# pee u patchouli



## chewie (Jul 26, 2008)

i have gotten my FO from wsp, and in the last batch had patch in it, but in the jar it stinks. it smells like dirt. will it improve if i take the chance to soap it?? and can FO's be frozen, or will they freeze? i will have to keep my soaping stuff somewhere new as we are moving, and need to know where to send it--friends house or our barn.


----------



## laughter777 (Jun 16, 2008)

I thought you were talking about my Nubian doe Patchouli when she came back from being bred! lol Sorry couldn't resist!


----------



## NubianSoaps.com (Oct 26, 2007)

I wouldn't want my fragrance to freeze, I keep mine in a cabinet in the house.
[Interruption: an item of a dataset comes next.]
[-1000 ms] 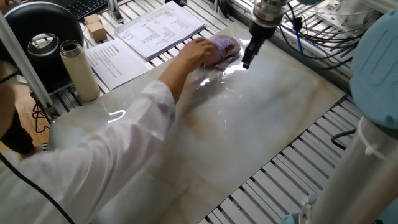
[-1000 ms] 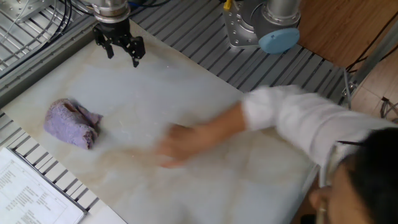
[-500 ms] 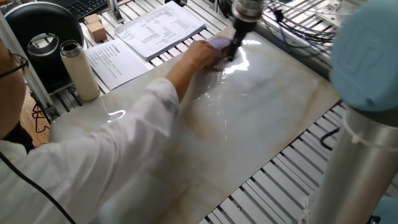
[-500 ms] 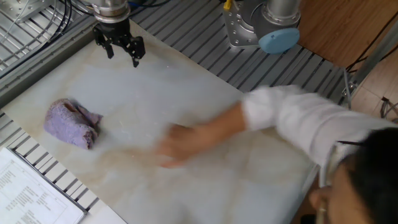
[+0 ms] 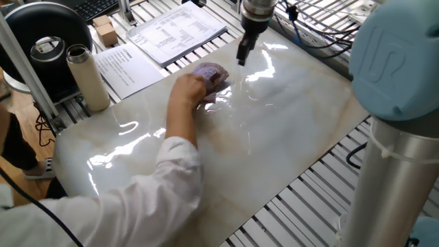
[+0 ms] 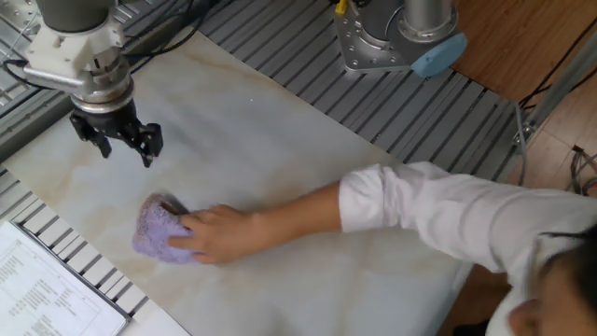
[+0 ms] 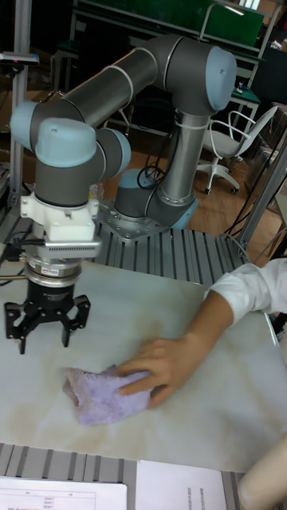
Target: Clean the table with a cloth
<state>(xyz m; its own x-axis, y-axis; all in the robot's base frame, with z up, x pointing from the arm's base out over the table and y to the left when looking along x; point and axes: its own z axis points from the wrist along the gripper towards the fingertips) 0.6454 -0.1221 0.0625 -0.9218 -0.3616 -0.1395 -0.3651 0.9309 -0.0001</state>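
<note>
One claw (image 7: 44,327) hangs from my arm above the counter (image 6: 308,168), and its two fingers are spread wide with nothing between them. It is just beside the cloth (image 6: 160,230) but not touching it. In the tall view it hovers a little above and behind the purple rag.

The cloth lies flat on the marble counter, near the edge where the white printed papers (image 5: 180,30) sit. A person's hand (image 6: 216,233) rests on top of the cloth and presses it down. The arm has a white sleeve (image 6: 429,210) and reaches in across the counter.

A second ago things looked different. In the other fixed view the claw was far up at the back corner of the counter, well away from the cloth. Now it has come down along that side and is near the cloth. The cloth has also slid; it was close to the paper edge and now sits more toward the middle. The hand was bare on the counter then, apart from the cloth, and now it is on it.

In one fixed view I also see a cream bottle (image 5: 88,77) standing upright on the grey frame next to the counter, and a small cardboard box (image 5: 104,29) behind it. Bright light shines off the glossy counter near the claw.
</note>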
Pathoulli should smell deep dark mellow and improve with age. I love it, it's just way to expensive to sell  Vicki


----------



## Guest (Feb 18, 2009)

With Patch, you either hate it or love it.. I hate it alone, to me it smells like dirty socks.. 
but mixed or used as seater for other scents it is wonderful.
Barb


----------



## Caprine Beings (Sep 19, 2008)

I made a batch of just Patch, I hate it but there are some customers who love it. I won't make it again unless it is pre-ordered. Tammy


----------



## SherrieC (Oct 26, 2007)

It's not too expensive, I just got the updated price list and its down to 32 - 45 dollars a lb depending on whether you get 33 lbs of it, or 5 lbs : ) now where can I find an extra $ 1000 ?


----------



## adillenal (Feb 6, 2009)

Well, I also think Patchouli smells just like dirt. There are those that love it and I do sell all I make but personally I am not fond of straight Patch.


----------



## SherrieC (Oct 26, 2007)

try Patch and Lemongrass, or Patch and Orange or, Patch and Lav


----------



## adillenal (Feb 6, 2009)

I just bought some in a co-op for $27 a pound plus shipping so it is going down.

I got a liquid soap in a swap that has orange, tangerine, lavender and patchouli listed on the label and I love it. I have found that most patch blends I like ,just not straight.


----------



## SherrieC (Oct 26, 2007)

where did you get real patchouli for less than $30 a lb? I'm talking a major source here with bottom prices.
I'm kicking myself because I got some in a swap for 59 dollars a lb and it only took 16 days via priority mail to get here, while the customers rant and rage. At least it is the good stuf.


----------